Your instructions> The line containing "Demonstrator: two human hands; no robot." and every line after it, through the last one below: output exactly these and nothing else.
☆ ☆ ☆ ☆
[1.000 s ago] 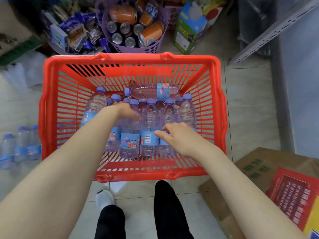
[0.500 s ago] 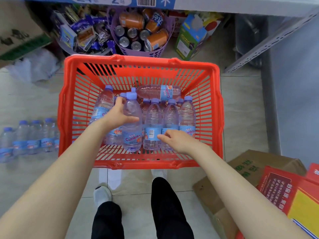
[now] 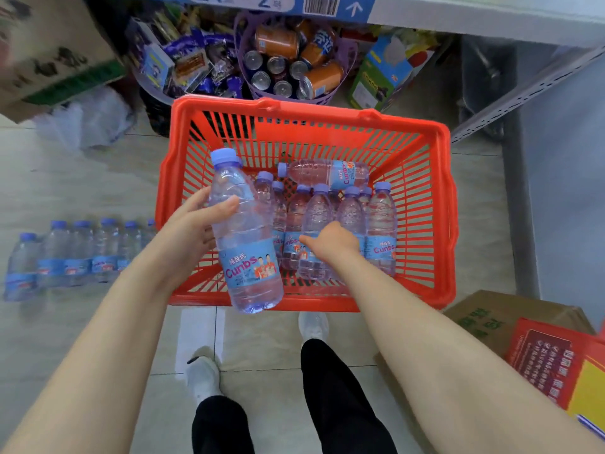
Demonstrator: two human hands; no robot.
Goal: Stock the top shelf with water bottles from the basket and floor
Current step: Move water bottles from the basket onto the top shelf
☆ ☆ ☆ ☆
Written response>
Demonstrator: two human hands; no robot.
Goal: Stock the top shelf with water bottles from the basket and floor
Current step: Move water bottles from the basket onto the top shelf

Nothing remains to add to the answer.